Of all the entries below, only the lines from the one with "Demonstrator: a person" up to and including the one with "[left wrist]" are to be duplicated exactly.

#### INPUT RECORDS ####

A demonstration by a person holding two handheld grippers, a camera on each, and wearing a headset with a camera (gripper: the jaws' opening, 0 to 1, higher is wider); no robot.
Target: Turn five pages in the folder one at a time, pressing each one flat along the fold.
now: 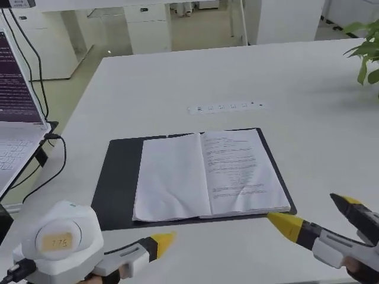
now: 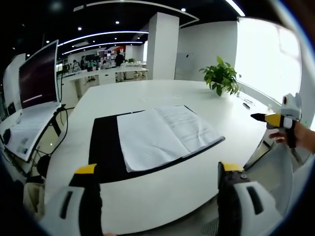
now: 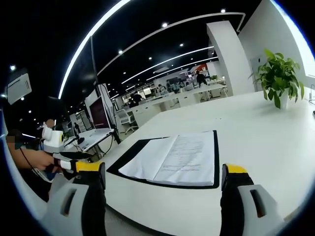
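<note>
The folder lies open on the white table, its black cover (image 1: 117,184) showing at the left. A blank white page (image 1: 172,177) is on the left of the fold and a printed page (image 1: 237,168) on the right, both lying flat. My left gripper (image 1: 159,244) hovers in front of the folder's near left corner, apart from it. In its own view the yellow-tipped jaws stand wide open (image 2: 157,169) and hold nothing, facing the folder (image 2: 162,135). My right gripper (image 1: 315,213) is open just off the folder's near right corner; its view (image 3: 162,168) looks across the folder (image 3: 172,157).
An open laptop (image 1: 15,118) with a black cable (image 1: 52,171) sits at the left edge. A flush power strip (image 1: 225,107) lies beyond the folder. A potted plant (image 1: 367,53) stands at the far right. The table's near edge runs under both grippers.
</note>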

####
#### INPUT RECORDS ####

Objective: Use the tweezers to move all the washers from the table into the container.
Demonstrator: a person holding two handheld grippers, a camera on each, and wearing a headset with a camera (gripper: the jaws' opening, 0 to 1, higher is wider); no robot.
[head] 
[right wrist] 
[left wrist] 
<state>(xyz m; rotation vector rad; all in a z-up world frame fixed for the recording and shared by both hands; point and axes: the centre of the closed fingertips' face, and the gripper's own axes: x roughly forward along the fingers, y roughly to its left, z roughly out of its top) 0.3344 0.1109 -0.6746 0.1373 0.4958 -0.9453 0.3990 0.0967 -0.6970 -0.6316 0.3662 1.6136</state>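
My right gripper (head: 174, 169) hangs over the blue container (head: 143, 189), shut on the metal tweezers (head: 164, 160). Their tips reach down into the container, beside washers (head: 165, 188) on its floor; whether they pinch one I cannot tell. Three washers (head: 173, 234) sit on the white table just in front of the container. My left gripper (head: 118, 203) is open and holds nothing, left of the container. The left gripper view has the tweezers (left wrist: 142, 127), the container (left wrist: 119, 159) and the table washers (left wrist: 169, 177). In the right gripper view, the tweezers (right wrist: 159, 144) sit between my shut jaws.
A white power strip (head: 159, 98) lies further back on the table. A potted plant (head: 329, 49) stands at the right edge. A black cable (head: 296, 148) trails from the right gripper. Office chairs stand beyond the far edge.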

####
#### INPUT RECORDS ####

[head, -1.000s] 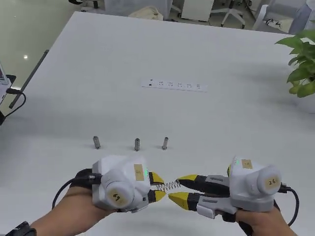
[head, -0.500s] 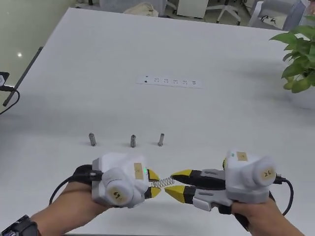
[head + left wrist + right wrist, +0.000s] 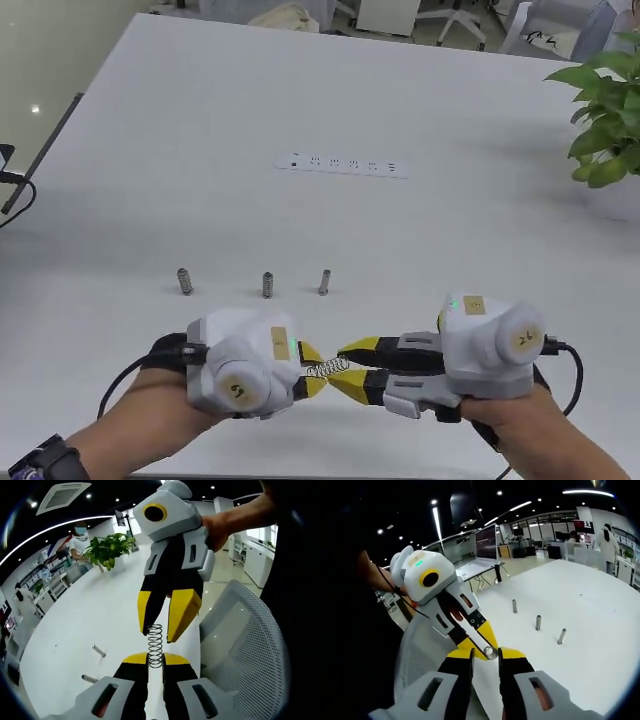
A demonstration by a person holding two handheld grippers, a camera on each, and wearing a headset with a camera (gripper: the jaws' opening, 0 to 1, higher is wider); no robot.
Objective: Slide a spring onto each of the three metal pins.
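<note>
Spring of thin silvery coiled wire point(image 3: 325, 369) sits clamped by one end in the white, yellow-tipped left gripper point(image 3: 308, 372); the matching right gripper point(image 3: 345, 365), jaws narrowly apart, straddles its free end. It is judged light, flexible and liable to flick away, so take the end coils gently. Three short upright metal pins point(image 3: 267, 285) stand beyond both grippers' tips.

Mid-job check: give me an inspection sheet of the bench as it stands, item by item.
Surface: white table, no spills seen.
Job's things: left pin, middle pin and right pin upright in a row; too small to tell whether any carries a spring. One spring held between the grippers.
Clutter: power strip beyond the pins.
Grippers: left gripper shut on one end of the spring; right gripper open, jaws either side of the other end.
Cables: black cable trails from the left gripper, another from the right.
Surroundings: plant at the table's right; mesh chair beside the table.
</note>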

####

EXERCISE SOLUTION:
Demonstrator: a person holding two handheld grippers, a camera on each, and wearing a headset with a camera (gripper: the jaws' opening, 0 to 1, higher is wider); no robot.
[head] 
[right wrist] 
[left wrist] 

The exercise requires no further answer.